YOUR TASK
Provide again, from the entries below, every line from the one containing "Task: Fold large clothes" through the one containing "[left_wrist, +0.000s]", exactly as written, and no other line.

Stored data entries
::::::::::

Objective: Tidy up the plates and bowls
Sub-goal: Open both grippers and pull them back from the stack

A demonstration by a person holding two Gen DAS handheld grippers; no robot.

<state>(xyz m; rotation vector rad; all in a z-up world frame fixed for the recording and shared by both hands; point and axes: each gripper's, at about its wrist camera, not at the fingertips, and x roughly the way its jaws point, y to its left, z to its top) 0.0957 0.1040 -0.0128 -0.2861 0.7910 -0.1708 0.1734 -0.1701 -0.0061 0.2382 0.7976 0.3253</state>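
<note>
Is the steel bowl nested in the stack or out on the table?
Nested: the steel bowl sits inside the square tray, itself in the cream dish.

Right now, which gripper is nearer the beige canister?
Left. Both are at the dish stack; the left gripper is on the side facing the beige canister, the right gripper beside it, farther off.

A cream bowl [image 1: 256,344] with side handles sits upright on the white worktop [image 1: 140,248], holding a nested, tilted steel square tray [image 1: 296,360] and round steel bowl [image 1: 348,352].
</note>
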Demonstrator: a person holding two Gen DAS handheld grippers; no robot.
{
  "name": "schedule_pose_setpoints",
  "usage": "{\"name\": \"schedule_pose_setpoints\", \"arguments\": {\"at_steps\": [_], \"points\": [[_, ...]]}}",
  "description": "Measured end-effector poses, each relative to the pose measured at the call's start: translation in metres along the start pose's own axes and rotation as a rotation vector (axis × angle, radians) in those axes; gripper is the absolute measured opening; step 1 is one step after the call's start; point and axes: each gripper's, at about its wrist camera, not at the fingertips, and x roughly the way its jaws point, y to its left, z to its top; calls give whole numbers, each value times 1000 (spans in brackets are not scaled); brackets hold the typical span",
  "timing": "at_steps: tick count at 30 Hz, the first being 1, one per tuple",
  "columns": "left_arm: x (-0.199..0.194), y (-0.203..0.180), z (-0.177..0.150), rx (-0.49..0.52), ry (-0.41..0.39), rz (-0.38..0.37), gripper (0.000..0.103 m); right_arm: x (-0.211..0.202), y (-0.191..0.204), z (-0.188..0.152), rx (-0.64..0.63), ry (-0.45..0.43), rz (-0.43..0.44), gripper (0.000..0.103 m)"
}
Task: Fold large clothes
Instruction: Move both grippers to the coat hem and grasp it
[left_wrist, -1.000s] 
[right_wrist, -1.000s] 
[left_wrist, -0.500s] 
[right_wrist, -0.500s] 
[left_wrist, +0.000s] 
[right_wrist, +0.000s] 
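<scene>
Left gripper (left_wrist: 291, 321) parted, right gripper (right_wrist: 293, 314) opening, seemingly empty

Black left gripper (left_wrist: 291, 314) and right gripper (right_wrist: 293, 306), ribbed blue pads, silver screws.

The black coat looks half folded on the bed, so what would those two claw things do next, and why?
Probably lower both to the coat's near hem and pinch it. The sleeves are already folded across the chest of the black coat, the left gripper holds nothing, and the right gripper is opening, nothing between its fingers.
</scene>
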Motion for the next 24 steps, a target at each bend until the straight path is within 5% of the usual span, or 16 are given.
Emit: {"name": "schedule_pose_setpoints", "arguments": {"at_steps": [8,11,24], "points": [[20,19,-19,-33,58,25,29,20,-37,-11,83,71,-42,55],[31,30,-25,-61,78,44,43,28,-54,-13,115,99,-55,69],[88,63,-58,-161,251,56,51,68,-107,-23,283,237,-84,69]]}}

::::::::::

ANSWER TO THIS PROBLEM
Task: Fold large clothes
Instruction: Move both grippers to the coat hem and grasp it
[left_wrist, -1.000s] 
[right_wrist, -1.000s] 
[left_wrist, -0.500s] 
[right_wrist, -0.500s] 
[left_wrist, +0.000s] 

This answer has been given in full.